# Mitfahrer vom 01.09 bis 11.09 nach Norwegen/Harbak gesucht



## PeterW (7. August 2020)

Hallo, wir suchen einen Mitfahrer vom 01.09. bis 11.09. Die Fahrt geht nach Harbak, nordöstlich oberhalb Trondheim. Es ist ein 4 Mann Reihenhaus und ein 50 PS Boot gebucht. Die Fahrt geht in Gummersbach los. 1 Stop ist in Marl, Keis Recklinghausen. Dann geht es über die A1 oder A2 weiter. Da kann man dann auch noch zusteigen.
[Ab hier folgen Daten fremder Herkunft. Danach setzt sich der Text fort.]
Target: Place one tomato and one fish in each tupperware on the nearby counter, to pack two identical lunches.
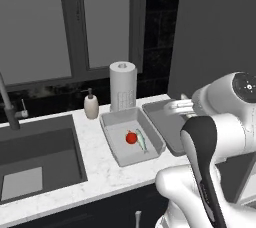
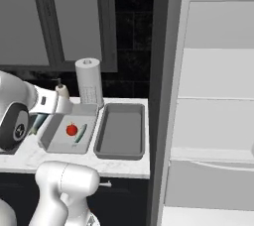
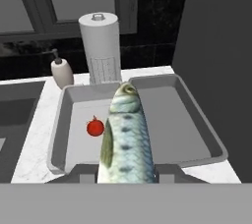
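We hold a fish (image 3: 125, 134) clamped in the gripper (image 3: 127, 175), above the counter's (image 1: 107, 172) front edge. We should carry it over the empty tupperware (image 2: 120, 130), beside the paper towel roll (image 2: 89, 81), lowering before release.

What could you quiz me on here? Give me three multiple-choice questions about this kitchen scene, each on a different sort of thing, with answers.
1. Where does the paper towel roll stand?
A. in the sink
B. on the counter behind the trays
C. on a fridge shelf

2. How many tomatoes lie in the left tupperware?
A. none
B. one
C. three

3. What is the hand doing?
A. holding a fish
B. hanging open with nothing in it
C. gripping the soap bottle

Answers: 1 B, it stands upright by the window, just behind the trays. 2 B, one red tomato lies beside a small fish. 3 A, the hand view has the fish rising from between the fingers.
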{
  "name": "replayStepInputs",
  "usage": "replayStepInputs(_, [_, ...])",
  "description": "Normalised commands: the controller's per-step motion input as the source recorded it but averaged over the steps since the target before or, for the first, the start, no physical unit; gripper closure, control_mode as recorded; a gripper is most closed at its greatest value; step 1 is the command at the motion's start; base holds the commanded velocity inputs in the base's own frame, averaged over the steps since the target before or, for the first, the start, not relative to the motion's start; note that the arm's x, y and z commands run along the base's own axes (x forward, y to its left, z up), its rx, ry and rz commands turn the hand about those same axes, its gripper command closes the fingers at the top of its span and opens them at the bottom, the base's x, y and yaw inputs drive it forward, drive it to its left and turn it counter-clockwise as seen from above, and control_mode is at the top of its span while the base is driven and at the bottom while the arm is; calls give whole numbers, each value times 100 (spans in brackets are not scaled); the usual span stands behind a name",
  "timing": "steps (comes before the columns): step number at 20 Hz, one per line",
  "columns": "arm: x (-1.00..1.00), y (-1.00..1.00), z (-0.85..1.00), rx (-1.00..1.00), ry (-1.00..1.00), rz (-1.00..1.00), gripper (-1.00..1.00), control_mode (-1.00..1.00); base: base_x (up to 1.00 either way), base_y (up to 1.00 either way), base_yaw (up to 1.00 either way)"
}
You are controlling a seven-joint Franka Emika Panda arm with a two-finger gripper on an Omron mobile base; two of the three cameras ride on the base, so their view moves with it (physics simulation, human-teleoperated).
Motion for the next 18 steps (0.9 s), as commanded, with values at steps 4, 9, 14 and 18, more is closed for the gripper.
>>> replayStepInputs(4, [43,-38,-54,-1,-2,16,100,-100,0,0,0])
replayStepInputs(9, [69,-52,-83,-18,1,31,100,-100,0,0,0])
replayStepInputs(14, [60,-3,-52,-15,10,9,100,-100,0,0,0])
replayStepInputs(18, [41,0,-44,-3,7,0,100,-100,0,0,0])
Gruß aus Gummersbach, Peter


----------



## biberhund (11. August 2021)

Hallo wir wären dann zu viert auf einem Boot?? VG Roberto


----------



## PASA (17. August 2021)

Hallo,
Können wir mal telefonieren?
Grüße


----------



## Skott (17. August 2021)

Ob das noch aktuell ist, der TE schrieb 2020....


----------



## PASA (17. August 2021)

Stimmt


----------



## Biberhund1 (25. August 2021)

Bitte sende mir deine Tel.nr. damit wir telefonieren können.vg Roberto


----------



## rule270 (3. Januar 2022)

Ich habe auch Intresse .meldet Euch mal per PN.
LG
Rudi


----------